Re: Ugly file picker...

by Colin Fraser -
Number of replies: 0
Picture of Documentation writers Picture of Testers

Mark, I absolutely agree that deliberately named buttons are clear and unambiguous. I agree also that usability is much more important than maintaining an impracticable (or worse) consistency. Look at Windows, proves this point abundantly at times. (And yes, I am somewhat overwhelmed by the complexity of the code and not deeply looking at it.. been away from any coding for over 10 years and never learned php, but I am persisting.)

Consider this, we have a black box in a file picker. The file picker is used for two different purposes, one is to select images and offer the user the opportunity to either upload and store or upload and use the image. The second purpose is to provide a course's writer the opportunity to create links to local or external files. When we look at these purposes they are actually very much identical, it is really only the end use that varies. (To complicate this we have two file pickers, one is a simple html form and the other is - I donno - complicated.) Do I care how the file picker does this?   No, I don't.

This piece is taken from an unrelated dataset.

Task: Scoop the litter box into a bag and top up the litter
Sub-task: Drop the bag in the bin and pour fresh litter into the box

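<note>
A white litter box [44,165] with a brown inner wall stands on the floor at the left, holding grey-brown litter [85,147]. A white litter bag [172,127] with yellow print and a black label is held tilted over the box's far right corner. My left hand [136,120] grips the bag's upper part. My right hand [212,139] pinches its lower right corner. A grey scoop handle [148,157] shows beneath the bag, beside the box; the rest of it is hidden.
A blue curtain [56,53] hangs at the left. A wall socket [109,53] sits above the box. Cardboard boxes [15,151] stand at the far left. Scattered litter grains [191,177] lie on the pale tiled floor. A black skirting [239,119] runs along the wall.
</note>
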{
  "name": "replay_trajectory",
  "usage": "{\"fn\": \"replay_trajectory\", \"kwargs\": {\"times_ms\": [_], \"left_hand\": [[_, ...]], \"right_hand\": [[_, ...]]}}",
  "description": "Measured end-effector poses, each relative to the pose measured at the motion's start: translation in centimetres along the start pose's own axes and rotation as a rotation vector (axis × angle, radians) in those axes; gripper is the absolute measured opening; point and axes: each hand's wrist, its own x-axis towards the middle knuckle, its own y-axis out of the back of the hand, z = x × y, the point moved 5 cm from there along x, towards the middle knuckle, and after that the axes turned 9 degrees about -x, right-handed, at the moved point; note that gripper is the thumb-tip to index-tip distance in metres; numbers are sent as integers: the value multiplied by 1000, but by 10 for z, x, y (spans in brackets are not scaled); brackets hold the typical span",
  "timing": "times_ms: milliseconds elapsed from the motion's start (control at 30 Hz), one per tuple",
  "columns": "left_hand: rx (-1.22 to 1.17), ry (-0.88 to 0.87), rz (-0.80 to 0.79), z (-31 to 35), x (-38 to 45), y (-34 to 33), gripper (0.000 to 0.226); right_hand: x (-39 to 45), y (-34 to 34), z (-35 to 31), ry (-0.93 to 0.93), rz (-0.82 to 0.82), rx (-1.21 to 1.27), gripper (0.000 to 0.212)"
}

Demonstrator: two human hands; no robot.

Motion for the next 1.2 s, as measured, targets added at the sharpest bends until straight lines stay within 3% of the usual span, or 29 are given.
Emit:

It can be darkest voodoo magic or just a little old lady running at lightspeed to make the connections with unbreakable fishing line then dragging the files back. It is a black box. Who cares what goes on inside - not me!

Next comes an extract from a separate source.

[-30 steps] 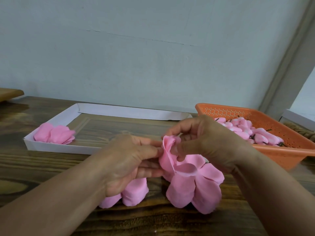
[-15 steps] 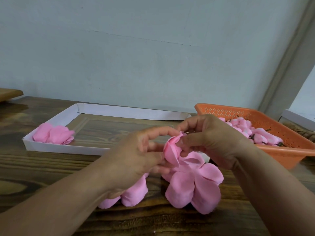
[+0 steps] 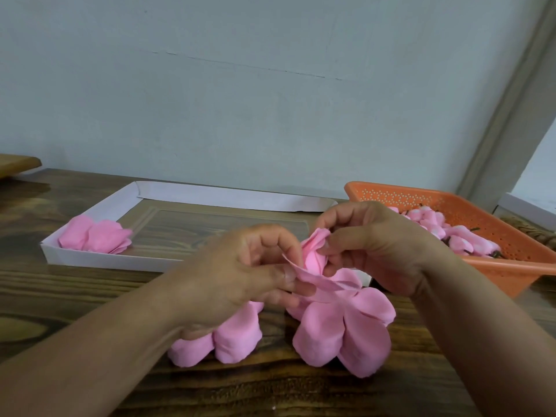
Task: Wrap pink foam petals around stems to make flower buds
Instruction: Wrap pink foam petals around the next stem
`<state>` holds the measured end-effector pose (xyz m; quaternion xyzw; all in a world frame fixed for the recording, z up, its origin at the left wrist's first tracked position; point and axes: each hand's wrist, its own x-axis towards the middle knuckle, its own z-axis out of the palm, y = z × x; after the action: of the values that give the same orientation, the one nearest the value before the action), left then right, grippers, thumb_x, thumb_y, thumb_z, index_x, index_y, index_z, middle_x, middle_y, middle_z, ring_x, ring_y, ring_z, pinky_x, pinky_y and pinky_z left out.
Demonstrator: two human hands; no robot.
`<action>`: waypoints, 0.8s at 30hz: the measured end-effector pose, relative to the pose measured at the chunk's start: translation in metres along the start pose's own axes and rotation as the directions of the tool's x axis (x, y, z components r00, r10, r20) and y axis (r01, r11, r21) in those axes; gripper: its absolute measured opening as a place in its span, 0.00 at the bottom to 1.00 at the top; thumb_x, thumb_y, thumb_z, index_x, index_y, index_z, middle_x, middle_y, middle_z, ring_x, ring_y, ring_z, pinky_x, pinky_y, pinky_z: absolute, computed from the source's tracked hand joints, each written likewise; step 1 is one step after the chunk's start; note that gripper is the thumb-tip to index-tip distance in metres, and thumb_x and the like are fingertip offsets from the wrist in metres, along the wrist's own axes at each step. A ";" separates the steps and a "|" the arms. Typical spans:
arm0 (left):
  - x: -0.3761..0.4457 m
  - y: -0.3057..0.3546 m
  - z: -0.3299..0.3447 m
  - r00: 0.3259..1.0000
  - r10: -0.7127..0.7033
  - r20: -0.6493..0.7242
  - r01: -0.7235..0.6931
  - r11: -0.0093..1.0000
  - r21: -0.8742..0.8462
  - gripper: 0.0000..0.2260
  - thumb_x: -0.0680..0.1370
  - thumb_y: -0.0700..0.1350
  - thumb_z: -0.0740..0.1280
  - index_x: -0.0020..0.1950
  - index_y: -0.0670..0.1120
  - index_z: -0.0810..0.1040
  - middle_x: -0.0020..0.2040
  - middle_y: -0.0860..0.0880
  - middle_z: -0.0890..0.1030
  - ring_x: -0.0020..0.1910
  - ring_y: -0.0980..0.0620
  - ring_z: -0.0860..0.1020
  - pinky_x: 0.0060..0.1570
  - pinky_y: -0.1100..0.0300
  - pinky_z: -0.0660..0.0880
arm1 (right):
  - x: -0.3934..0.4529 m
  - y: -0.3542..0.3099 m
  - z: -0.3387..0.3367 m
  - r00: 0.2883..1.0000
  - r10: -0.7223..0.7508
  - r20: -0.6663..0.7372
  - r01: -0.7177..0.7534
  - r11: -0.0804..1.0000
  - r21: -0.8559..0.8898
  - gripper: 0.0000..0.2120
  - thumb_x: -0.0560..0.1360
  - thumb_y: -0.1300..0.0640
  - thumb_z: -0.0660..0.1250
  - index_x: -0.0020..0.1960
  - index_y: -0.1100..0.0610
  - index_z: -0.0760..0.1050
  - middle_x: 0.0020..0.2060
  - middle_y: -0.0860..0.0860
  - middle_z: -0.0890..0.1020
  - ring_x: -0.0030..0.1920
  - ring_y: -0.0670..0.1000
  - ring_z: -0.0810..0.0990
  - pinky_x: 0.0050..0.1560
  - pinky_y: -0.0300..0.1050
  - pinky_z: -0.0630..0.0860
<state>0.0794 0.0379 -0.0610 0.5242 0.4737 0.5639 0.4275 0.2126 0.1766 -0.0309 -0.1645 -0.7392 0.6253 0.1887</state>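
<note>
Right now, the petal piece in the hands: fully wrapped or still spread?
Mostly spread. Both hands, left hand and right hand, curl the inner petals into a bud; the outer petals lie flat on the table.

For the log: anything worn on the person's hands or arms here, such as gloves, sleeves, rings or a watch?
Nothing worn shows. The left hand and right hand are bare, with no gloves and no rings on the fingers in view. Both forearms are uncovered to the frame edge, with no sleeve, watch or bracelet in sight. The nails look short and unpainted.

Pink petals (image 3: 340, 329), orange perforated basket (image 3: 511, 236), white tray (image 3: 99, 257)
</note>
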 end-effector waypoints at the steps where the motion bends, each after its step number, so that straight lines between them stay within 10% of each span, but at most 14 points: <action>1: 0.000 0.001 -0.003 1.000 -0.016 0.022 0.017 0.998 -0.062 0.10 0.72 0.38 0.71 0.34 0.51 0.81 0.41 0.45 0.85 0.43 0.48 0.84 0.41 0.61 0.79 | 0.000 0.000 -0.001 1.000 0.002 -0.002 -0.002 1.000 0.024 0.11 0.67 0.77 0.63 0.34 0.64 0.77 0.27 0.58 0.76 0.26 0.51 0.73 0.27 0.38 0.75; 12: 0.000 0.002 -0.022 0.975 -0.126 0.186 0.152 0.979 -0.137 0.09 0.70 0.37 0.68 0.34 0.49 0.80 0.44 0.42 0.84 0.48 0.42 0.84 0.43 0.57 0.81 | -0.002 0.002 0.004 0.994 0.016 0.110 -0.014 1.000 -0.019 0.12 0.66 0.75 0.65 0.35 0.61 0.81 0.30 0.56 0.81 0.29 0.49 0.78 0.31 0.38 0.77; 24: 0.007 -0.005 -0.008 0.982 -0.168 -0.091 0.141 0.958 -0.248 0.22 0.64 0.39 0.69 0.58 0.45 0.71 0.38 0.41 0.84 0.39 0.42 0.84 0.32 0.59 0.80 | 0.004 0.009 0.014 0.994 -0.041 -0.100 0.029 0.992 -0.119 0.16 0.69 0.74 0.64 0.31 0.57 0.82 0.29 0.56 0.79 0.30 0.51 0.76 0.32 0.40 0.73</action>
<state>0.0707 0.0450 -0.0642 0.3978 0.4644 0.6103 0.5035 0.2026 0.1677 -0.0414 -0.1942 -0.7668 0.5680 0.2274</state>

Look at each of these things, they both have the same basic features, a title bar, a set of tabs, and two buttons at the bottom, Insert/Update and Cancel. The tabs are different and they have different elements on them - but I am not interested in the tabs, they are specific items. They are both almost identical on their first tab - the one you get when you open the form. The image picker uses a "button" that looks like a title or a bit of text. The link picker uses a smaller browse button off to the right end of the uppermost textinput box. Neither are really obvious, but the small browse button is more "intuitive" because it looks like a button.

What Mauno proposes, adding that same button in the same position the image picker is sensible and would probably not require too much work - delete one bit and include another on the same tab. May even be better than adding a third button below. Beginners are not going to want to get too involved in much past the first tab initially, the additional functionality is for later exploration. And that is where the whole thing comes unstuck for me. Without that same approach, across those two forms, it can confuse the beginner. And that is the person to whom all visual elements should be aimed. Who cares about the expert? They know what they are doing, it is the tryro that needs be catered for - and I think that may have been forgotten with some aspects of Moodle 2.0 - but that is another agument altogether. Anyway, if the beginner can look at something and work out what it is they are looking at, then that is an element that achieves a state of "intuitiveness".

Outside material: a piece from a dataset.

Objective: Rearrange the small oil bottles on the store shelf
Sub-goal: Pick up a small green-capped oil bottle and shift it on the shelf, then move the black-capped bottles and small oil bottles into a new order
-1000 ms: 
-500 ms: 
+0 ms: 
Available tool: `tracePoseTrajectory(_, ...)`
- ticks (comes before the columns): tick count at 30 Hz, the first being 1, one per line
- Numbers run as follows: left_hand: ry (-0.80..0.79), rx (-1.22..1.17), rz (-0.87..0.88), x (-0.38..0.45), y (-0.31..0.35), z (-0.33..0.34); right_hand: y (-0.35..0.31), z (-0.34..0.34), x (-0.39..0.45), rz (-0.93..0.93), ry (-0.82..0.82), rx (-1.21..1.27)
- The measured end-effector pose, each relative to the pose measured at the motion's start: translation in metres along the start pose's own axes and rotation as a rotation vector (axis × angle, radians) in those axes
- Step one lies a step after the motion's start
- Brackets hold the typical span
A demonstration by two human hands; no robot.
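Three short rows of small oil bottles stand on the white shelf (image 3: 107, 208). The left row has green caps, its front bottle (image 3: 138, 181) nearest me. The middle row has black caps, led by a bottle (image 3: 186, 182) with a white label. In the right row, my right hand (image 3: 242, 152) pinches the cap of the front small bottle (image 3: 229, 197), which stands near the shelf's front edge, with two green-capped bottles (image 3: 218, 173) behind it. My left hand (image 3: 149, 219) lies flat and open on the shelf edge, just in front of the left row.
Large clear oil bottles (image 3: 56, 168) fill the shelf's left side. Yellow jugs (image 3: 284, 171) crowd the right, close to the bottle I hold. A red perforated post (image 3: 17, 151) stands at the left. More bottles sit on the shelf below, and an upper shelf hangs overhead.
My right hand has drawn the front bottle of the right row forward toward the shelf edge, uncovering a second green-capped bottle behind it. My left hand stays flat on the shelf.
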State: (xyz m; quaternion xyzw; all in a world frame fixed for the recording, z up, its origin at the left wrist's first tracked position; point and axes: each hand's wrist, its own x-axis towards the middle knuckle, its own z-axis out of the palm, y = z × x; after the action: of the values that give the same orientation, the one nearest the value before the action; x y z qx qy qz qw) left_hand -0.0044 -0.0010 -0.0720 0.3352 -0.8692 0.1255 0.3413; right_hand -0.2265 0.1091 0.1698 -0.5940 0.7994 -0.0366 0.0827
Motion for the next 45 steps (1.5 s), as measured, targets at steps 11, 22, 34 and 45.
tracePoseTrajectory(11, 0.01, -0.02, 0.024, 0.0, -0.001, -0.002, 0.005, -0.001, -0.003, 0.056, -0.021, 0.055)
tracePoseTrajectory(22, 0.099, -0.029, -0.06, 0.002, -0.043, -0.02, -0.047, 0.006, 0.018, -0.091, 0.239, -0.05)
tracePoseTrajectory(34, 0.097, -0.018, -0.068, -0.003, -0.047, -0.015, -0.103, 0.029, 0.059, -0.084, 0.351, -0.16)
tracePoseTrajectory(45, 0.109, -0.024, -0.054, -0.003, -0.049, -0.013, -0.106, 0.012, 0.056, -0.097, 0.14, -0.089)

Sorry about the length, but I hope I am making it clear now. Just the text "button" on the image file picker,  ugly, and inconsistent with the browse button on the link file picker. So replace the text button with a browse button located in the same place as it is on the link file picker, so they both use the same process to go look for a file. Or, replace the little browse button with an ugly text button in the same place that says, "Select/Create a link" or similar.